What you should do —
Using the records below, output the stretch that opens with the line containing "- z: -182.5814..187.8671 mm" and closes with the line containing "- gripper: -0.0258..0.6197", exactly and including both lines, with nothing more.

Extracted material —
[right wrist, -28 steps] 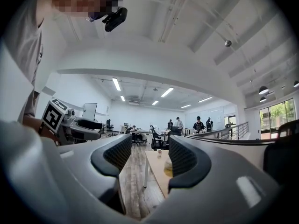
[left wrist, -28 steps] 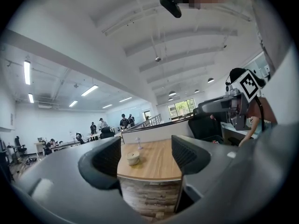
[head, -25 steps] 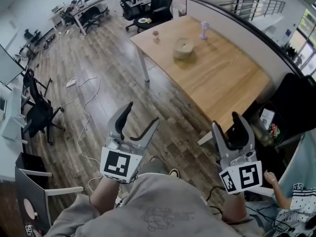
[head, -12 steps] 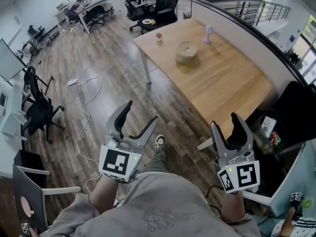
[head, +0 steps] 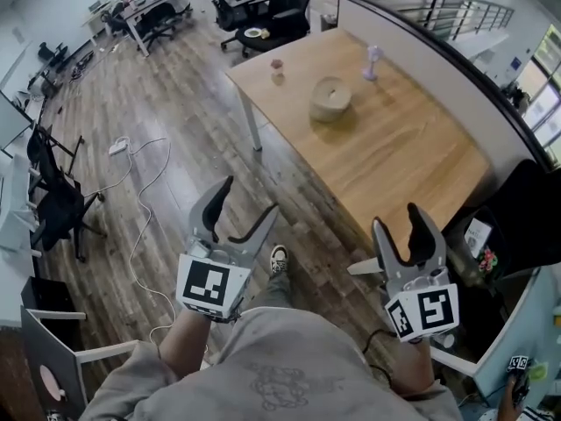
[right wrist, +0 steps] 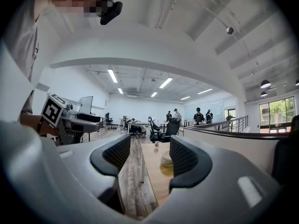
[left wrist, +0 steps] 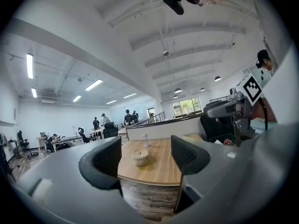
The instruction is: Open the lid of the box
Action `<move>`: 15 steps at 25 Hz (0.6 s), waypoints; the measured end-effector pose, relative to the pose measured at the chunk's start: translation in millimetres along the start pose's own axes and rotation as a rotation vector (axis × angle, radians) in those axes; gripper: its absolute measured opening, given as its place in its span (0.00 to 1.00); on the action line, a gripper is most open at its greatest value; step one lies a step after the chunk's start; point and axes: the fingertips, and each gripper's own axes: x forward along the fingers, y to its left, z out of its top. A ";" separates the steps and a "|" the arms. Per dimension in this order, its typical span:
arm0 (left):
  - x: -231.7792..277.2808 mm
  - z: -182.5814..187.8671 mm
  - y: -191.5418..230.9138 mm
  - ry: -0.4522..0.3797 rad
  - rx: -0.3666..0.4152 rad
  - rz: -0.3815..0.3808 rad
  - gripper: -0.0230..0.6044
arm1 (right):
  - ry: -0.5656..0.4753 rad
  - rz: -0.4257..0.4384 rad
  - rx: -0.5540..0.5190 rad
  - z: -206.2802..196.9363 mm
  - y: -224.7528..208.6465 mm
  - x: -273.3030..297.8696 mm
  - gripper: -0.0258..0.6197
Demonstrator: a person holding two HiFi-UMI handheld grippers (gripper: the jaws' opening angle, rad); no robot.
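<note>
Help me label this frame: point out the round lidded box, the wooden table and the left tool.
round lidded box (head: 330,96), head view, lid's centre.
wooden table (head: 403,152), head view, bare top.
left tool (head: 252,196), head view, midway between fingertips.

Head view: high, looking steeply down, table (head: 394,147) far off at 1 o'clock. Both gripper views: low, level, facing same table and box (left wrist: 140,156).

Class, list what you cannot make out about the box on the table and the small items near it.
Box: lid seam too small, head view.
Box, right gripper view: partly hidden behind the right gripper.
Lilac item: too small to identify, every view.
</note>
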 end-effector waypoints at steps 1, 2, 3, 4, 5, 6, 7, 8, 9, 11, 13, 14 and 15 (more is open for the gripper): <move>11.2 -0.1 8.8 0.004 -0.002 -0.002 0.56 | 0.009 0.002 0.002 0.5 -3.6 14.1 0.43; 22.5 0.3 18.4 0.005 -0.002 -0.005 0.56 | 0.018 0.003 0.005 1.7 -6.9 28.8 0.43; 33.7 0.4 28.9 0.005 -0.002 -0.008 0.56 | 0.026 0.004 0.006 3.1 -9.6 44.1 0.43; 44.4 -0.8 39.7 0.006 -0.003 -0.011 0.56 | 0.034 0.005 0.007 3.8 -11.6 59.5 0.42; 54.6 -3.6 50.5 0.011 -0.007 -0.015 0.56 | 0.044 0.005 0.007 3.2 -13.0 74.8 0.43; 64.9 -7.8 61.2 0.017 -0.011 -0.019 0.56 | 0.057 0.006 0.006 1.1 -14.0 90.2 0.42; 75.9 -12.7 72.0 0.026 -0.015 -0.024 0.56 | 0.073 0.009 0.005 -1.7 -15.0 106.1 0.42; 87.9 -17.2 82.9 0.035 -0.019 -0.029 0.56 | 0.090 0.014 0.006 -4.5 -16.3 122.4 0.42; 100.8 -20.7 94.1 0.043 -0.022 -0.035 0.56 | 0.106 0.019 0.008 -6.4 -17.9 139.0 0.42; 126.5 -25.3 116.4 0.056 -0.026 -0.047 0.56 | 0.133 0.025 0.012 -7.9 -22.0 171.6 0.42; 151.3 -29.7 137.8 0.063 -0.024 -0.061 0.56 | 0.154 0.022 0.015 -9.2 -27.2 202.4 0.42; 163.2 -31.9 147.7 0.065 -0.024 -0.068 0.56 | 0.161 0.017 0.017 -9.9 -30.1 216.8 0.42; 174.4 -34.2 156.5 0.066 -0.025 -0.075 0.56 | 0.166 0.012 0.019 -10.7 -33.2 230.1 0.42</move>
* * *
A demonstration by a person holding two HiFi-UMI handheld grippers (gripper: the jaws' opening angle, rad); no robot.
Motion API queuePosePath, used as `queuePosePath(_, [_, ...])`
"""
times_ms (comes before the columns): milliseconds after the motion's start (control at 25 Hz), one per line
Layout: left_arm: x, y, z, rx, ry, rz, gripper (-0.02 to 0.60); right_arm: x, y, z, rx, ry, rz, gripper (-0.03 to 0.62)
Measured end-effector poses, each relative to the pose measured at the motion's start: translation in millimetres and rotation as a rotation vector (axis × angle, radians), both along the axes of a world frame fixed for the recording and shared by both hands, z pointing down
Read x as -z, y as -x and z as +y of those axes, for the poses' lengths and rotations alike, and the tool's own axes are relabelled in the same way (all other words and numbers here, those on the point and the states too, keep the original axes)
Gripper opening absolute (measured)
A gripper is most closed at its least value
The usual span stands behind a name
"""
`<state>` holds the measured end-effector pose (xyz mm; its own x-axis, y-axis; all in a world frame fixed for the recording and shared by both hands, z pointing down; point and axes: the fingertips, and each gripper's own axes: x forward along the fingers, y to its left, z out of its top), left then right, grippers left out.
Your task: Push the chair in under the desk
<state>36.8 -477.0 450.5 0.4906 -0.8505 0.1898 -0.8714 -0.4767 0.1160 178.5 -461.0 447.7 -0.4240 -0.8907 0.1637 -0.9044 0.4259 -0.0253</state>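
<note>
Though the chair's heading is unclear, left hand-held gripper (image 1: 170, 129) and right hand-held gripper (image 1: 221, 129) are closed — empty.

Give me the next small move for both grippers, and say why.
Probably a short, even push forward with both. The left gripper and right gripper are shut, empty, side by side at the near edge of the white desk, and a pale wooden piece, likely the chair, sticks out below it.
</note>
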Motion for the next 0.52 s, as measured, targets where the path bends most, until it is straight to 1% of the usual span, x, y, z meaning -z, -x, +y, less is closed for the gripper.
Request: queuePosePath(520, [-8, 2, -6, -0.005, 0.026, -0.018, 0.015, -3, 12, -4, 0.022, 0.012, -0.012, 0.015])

Expected answer —
  - z: -182.5814..187.8671 mm
  - y: -191.5418..230.9138 mm
  - ry: -0.4522..0.3797 rad
  - rx: -0.3666..0.4152 rad
  - rz: -0.3815..0.3808 rad
  - gripper: -0.0230..0.6044
arm1 (right):
  - ry: -0.5656..0.4753 rad
  - rz: -0.4257..0.4384 rad
  - rx: -0.5540..0.5190 rad
  - z: -206.2802..196.9363 mm
  - y: -224.7528..208.6465 mm
  - x: -273.3030..297.8696 mm
  - gripper: -0.0258..0.6197

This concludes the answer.